InsertArt(1214804)As for coded messages, al-Ali says he has no idea if they’re there, but he plans to keep running the tapes, and keep broadcasting from Kabul. “Do you think there should be only one opinion? Should we deal with only one side?” Although Washington has criticized the network for inflaming opinion, Al-Jazeera often acts as a corrective for the incendiary rumors circulating on the Internet, on the streets and in other less responsible media of the Muslim world. One such tale is that 4,000 Jews did not go to work in the World Trade Center the day of the attacks. When a caller mentioned that conspiratorial fantasy on a talk show, the commentators immediately dismissed it, says al-Ali.
In fact, it’s precisely because Al-Jazeera presents the most balanced and verifiable Arabic news that the majority of people in the Middle East have ever seen broadcast that it’s become such a powerful force after only six years on the air. Often called “the CNN of the Arab World,” it reaches a regional audience much larger than the American all-news network, and one much hungrier for news.
Until the mid-1990s, most of the dictators and potentates in the Arab world were fighting a rear-guard action to keep all “foreign” television out of their realms. During the Persian Gulf War in 1990, even CNN was not available in most Arab capitals. Saudi Arabia and other countries looked for ways to ban satellite dishes. But to no avail. Dishes were smuggled, officials were bribed, and parabolic antennae became ubiquitous.
Finally, many Arab governments decided to join the competition for their fellow Arabs’ hearts, minds, and advertising dollars. But Egypt, which was the natural leader with a long history producing entertainment, never broadcast credible news. Lebanese Prime Minister Rafiq Hariri owns the richest of the Lebanese satellite stations, Al-Mostaqbal, but his network has to be wary of offending Damascus and Riyadh. The Saudi-financed BBC satellite service in Arabic, which might have dominated the market, collapsed over censorship issues.
Al-Jazeera started operations in 1996 with a six-hour-a-day schedule.

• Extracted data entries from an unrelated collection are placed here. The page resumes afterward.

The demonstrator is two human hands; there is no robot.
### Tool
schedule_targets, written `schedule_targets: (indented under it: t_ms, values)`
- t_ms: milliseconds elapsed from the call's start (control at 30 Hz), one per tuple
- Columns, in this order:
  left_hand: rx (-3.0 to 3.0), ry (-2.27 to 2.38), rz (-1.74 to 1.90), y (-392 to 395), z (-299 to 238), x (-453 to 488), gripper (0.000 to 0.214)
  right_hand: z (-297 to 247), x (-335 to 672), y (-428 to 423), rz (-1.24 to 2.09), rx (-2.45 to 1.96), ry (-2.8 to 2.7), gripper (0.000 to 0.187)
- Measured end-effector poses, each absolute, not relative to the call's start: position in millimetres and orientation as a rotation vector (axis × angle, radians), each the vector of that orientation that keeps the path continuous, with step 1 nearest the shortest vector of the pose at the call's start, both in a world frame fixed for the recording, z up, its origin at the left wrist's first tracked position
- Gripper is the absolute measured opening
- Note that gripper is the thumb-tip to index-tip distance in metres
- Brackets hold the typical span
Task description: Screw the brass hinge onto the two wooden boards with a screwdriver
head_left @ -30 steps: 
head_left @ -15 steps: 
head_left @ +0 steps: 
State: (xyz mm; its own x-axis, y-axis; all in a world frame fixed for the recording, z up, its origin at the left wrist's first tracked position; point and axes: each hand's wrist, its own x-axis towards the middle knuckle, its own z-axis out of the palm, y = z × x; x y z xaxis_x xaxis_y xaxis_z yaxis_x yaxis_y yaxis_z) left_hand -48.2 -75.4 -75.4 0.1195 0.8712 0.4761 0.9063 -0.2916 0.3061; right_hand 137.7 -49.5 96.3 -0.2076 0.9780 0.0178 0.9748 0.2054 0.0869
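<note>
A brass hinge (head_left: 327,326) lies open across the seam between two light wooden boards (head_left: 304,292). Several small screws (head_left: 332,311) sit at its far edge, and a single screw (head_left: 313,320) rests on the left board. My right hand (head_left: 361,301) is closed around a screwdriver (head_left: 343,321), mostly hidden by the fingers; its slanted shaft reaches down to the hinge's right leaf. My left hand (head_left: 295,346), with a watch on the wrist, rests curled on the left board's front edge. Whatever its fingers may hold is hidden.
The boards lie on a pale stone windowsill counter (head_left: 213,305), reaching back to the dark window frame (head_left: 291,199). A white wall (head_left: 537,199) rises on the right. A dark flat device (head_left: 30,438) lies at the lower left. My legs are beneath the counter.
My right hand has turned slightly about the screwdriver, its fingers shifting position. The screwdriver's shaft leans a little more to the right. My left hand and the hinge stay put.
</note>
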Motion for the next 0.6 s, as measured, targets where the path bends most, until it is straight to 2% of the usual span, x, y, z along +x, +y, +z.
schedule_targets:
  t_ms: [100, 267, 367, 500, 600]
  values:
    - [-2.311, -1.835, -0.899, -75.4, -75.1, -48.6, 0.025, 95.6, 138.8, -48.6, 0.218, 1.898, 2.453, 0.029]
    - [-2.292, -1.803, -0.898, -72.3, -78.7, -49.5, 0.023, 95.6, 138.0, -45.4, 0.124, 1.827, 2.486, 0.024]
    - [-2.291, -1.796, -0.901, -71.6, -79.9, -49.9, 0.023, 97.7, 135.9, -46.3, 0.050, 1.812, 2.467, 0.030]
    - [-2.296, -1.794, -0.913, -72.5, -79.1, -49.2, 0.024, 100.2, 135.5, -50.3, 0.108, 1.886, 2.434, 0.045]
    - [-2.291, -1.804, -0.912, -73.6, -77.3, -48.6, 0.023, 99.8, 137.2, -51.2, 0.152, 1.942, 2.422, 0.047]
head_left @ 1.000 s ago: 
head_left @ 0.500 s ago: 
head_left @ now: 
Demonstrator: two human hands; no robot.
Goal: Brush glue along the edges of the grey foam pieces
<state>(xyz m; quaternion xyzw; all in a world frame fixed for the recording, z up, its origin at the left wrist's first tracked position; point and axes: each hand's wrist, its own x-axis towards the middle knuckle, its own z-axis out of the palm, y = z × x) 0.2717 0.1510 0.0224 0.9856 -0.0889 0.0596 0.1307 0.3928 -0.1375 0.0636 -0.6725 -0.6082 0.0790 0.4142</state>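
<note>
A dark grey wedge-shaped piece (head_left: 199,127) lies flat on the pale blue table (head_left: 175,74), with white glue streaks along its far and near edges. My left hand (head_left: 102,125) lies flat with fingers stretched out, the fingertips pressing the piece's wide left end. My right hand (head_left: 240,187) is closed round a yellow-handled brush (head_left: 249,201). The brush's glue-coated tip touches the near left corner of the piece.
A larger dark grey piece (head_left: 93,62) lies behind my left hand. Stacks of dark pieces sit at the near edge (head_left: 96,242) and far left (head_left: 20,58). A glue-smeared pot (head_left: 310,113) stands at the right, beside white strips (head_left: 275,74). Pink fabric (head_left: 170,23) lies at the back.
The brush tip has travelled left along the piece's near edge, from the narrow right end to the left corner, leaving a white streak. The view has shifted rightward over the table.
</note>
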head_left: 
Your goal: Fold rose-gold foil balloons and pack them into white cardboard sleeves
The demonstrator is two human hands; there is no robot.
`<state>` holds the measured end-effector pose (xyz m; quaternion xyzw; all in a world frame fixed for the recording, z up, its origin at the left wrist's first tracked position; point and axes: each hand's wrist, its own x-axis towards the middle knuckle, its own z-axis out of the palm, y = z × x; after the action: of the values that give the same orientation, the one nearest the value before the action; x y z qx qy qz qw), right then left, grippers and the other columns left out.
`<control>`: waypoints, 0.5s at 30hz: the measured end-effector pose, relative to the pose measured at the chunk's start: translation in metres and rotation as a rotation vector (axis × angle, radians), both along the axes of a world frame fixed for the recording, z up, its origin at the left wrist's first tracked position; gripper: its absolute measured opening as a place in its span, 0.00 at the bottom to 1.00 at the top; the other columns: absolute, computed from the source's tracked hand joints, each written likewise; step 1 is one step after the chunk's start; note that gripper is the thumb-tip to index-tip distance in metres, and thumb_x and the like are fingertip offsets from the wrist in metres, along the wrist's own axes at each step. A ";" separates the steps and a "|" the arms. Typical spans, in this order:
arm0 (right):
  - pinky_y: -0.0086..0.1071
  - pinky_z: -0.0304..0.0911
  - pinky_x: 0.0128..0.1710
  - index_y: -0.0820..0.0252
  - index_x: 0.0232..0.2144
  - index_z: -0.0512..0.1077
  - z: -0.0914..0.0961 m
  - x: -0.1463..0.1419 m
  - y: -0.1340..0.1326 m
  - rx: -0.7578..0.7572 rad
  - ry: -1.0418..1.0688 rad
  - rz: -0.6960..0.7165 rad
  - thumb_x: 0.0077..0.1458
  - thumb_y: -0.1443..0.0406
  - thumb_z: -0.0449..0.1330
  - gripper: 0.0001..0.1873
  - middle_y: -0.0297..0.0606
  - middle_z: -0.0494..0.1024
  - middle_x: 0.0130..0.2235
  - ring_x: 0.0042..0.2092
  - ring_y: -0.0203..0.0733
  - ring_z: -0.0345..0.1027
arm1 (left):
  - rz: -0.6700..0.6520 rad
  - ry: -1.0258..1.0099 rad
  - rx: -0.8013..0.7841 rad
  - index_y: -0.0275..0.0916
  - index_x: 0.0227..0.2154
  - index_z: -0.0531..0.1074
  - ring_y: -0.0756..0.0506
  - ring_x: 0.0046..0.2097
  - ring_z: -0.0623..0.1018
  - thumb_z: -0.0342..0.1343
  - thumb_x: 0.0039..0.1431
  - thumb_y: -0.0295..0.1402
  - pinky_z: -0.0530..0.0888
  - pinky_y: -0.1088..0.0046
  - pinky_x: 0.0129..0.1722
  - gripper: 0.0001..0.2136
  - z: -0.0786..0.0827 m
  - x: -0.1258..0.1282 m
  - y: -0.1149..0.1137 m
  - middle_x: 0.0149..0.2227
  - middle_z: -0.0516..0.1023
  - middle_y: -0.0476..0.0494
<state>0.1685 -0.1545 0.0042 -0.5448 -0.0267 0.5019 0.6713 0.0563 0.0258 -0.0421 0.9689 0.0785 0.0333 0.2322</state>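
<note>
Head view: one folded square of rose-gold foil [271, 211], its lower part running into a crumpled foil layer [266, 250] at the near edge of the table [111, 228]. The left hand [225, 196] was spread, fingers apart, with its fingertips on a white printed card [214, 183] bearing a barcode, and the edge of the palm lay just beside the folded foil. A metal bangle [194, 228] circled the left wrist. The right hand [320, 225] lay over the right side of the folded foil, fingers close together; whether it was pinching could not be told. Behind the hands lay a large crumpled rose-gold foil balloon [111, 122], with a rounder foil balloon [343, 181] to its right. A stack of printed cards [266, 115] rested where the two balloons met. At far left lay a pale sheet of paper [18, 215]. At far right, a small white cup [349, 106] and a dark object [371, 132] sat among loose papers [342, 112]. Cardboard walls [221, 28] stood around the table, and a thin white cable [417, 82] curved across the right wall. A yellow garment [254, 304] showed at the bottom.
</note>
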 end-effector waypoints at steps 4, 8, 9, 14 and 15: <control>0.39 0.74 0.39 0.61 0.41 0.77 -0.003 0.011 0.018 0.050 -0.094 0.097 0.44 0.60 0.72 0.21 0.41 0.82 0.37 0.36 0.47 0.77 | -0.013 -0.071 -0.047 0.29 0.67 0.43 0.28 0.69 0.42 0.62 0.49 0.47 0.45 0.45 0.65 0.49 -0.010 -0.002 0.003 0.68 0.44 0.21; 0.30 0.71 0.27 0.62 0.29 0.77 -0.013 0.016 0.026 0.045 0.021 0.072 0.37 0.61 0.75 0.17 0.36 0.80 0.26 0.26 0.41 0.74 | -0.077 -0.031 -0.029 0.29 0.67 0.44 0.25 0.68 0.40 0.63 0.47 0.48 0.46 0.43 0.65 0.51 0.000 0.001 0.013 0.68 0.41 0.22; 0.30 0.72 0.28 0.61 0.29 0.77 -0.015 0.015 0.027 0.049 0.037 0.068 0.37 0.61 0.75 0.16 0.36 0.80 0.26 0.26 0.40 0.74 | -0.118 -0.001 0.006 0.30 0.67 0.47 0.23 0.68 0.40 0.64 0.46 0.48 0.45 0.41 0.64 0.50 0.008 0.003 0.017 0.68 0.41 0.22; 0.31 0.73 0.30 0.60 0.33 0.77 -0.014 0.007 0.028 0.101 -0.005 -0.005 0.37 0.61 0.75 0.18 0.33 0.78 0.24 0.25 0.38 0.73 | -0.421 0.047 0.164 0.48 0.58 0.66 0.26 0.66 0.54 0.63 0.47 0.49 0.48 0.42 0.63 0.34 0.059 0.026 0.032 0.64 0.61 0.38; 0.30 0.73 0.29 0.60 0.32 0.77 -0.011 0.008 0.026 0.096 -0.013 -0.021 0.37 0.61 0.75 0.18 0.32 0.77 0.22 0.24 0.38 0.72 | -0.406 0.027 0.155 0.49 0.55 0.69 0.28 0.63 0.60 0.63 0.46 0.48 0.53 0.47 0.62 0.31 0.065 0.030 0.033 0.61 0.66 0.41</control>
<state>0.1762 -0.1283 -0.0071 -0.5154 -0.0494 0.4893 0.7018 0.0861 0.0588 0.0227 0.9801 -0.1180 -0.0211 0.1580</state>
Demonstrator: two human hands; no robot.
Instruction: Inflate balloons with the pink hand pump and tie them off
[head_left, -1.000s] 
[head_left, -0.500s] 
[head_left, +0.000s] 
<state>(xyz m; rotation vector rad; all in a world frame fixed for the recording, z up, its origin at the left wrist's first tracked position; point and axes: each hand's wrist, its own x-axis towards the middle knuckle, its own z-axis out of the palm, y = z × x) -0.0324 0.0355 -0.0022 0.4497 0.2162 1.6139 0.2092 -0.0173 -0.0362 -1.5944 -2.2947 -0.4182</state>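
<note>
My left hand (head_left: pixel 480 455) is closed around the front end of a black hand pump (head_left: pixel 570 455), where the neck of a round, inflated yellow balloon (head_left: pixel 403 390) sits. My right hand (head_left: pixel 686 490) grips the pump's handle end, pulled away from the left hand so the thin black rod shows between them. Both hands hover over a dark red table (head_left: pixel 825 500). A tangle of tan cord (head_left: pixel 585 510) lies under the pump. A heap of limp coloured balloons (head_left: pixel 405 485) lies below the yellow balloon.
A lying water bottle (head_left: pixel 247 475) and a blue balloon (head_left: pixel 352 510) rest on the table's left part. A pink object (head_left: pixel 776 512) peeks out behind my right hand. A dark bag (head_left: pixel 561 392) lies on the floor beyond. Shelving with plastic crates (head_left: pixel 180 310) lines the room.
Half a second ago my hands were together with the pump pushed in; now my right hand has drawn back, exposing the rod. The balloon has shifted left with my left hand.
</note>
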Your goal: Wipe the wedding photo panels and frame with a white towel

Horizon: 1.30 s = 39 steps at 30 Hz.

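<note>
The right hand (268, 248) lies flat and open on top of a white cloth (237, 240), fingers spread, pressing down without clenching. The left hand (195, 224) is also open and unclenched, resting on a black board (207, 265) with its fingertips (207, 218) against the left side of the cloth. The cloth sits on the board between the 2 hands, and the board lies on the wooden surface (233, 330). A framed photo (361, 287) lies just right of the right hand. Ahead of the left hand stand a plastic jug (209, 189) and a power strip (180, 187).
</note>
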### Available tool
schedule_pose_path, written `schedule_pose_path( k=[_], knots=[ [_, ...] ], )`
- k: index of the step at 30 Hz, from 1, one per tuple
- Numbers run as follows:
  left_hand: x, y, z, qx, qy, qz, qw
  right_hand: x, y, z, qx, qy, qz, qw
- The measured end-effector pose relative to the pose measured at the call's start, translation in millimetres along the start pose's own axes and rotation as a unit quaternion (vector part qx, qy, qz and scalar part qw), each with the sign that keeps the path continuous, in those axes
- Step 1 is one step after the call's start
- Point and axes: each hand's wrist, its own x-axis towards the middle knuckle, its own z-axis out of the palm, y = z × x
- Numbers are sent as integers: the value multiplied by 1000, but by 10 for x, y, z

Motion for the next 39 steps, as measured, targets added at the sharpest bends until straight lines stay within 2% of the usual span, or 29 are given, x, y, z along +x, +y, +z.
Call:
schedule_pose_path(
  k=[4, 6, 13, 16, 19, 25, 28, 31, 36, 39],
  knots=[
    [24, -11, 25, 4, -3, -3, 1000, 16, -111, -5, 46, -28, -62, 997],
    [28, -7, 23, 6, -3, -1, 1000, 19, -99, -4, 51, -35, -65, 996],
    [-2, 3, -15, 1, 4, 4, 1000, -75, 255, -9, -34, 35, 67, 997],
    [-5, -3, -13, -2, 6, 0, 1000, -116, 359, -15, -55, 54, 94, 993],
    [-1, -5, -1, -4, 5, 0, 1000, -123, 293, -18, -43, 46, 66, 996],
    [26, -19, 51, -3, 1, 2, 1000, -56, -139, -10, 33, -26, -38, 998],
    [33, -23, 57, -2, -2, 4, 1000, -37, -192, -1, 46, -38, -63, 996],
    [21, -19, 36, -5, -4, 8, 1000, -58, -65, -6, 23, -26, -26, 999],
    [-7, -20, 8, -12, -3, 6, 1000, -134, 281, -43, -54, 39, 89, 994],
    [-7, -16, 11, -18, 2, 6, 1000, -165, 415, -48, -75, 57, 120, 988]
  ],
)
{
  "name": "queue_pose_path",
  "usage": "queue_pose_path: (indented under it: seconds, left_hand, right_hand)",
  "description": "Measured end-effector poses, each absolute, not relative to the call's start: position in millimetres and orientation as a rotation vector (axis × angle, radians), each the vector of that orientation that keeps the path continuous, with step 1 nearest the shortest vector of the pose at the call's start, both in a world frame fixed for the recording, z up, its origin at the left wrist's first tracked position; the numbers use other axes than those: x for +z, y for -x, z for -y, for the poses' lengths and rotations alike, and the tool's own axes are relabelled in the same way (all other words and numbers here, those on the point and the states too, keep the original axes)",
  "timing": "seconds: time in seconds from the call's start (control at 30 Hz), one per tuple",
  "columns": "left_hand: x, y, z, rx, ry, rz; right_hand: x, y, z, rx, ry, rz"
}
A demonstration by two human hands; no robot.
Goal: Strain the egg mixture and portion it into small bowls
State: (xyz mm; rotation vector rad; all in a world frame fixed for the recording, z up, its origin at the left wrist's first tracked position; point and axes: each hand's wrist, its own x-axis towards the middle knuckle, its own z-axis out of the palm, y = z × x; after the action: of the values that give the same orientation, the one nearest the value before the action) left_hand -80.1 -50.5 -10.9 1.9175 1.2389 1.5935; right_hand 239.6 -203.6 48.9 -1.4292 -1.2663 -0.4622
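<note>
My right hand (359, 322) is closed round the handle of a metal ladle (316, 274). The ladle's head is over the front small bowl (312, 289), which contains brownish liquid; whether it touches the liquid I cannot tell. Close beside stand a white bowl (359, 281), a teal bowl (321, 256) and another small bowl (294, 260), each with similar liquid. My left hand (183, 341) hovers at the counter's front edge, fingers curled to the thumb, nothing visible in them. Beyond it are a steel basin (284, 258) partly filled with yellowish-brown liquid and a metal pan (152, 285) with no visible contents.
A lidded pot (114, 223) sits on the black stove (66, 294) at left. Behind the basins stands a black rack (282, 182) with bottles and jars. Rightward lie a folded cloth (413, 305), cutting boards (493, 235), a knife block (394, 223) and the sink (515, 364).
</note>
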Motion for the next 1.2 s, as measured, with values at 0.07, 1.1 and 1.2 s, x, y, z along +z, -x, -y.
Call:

Qatar’s Shaikh Hamad bin Khalifa al-Thani, who had just ousted his father, wanted to create a more democratic aura for his country. He saw Al-Jazeera as a way to publicize the new liberalism on his little peninsula, which has only about 100,000 citizens. The result, as al-Ali wryly notes, is that, in terms of its reputation, “Al-Jazeera has become bigger than Qatar.”
The breakthrough for the network came during the massive late-1998 air war on Iraq, called “Desert Fox.” The bombing was supposed to force Saddam Hussein to allow United Nations weapons inspectors back into his country, but it failed. Arab viewers watched in fascination as the Iraqi dictator once again defied Washington. The beginning of the new intifada in Israel last year was an even more riveting spectacle. Al-Jazeera covered the violence up close, with great emotional impact. Within days it was running a telethon to help the Palestinian victims, and people from all over the Arab world were pledging donations.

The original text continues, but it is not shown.